Could you report every line of the listing below that holds the word "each"?

•••••

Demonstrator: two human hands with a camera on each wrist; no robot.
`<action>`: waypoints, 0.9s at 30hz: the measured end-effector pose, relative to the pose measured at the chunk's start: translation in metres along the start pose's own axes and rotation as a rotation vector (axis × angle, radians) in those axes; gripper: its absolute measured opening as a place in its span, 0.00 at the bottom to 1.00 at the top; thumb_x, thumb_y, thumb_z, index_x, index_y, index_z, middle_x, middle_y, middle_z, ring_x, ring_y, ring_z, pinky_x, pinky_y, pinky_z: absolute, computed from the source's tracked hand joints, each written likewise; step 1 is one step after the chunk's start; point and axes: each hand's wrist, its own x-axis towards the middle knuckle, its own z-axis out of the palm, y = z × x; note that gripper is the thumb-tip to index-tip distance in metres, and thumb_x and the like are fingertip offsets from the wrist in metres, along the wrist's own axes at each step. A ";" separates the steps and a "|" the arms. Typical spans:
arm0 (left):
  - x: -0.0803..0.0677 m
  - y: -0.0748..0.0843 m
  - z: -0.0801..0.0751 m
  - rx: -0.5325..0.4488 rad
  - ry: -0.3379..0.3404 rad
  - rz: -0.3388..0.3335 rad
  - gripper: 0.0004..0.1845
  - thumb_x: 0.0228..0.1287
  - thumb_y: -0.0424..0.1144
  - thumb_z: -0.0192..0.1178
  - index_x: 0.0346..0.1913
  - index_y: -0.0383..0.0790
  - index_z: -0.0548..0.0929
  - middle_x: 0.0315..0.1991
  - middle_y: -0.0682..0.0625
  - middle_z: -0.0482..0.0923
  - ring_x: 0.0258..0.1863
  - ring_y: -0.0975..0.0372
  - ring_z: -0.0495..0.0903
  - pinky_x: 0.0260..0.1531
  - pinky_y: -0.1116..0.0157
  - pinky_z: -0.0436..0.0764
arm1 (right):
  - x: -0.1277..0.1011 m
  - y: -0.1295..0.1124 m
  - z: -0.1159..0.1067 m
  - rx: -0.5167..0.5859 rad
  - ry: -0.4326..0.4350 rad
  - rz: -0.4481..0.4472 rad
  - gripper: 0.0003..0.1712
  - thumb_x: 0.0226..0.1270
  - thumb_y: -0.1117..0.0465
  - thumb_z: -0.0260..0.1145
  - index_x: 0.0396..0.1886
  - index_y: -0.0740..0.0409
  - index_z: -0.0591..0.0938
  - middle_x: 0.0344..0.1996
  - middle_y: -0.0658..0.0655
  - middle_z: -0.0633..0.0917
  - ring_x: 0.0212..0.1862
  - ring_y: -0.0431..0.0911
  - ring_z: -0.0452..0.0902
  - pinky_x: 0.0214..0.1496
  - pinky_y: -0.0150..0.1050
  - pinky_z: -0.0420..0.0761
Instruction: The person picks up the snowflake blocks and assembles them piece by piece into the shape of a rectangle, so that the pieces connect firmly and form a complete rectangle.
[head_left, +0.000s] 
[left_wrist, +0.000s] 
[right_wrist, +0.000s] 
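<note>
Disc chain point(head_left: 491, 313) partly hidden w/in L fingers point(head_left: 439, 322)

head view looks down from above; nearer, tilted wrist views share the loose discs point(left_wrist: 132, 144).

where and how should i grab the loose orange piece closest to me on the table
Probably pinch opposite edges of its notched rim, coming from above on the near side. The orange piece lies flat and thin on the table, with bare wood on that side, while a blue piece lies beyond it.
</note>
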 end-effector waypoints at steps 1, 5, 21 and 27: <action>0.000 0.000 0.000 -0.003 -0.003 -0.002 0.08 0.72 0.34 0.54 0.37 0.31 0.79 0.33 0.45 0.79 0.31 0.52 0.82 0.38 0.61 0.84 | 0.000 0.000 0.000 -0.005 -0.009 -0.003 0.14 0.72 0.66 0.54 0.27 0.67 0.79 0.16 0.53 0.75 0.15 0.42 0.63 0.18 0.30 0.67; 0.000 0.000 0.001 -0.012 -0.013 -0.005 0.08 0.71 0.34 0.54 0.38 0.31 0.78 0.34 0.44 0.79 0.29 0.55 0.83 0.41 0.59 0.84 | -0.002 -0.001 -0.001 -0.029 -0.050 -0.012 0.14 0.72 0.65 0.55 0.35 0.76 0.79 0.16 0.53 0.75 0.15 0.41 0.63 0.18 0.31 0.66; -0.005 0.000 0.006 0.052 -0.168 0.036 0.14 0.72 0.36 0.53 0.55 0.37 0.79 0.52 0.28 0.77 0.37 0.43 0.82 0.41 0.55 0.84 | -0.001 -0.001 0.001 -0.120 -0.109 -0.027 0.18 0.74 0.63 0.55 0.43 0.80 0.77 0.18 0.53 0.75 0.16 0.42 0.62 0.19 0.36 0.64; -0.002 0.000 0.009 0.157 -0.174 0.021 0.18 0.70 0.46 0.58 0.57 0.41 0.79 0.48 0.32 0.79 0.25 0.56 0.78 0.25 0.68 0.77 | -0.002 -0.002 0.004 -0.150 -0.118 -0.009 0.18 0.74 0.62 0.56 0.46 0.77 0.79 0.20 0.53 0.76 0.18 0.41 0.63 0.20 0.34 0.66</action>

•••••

▶ Problem solution
Demonstrator: two human hands with a camera on each wrist; no robot.
`<action>`: waypoints, 0.9s at 30hz: the measured end-effector pose, relative to the pose measured at the chunk's start: translation in metres along the start pose's own axes and rotation as a rotation vector (axis × angle, radians) in those axes; gripper: its absolute measured opening as a place in its span, 0.00 at the bottom to 1.00 at the top; thumb_x, thumb_y, thumb_z, index_x, index_y, index_z, middle_x, middle_y, middle_z, ring_x, ring_y, ring_z, pinky_x, pinky_y, pinky_z: absolute, computed from the source's tracked hand joints, each written likewise; step 1 is one step after the chunk's start; point and axes: each hand's wrist, its own x-axis towards the middle knuckle, its own z-axis out of the palm, y = z × x; note that gripper is the thumb-tip to index-tip distance in metres, and thumb_x and the like are fingertip offsets from the wrist in metres, along the wrist's own axes at each step. A ";" separates the steps and a "|" the arms. Typical spans:

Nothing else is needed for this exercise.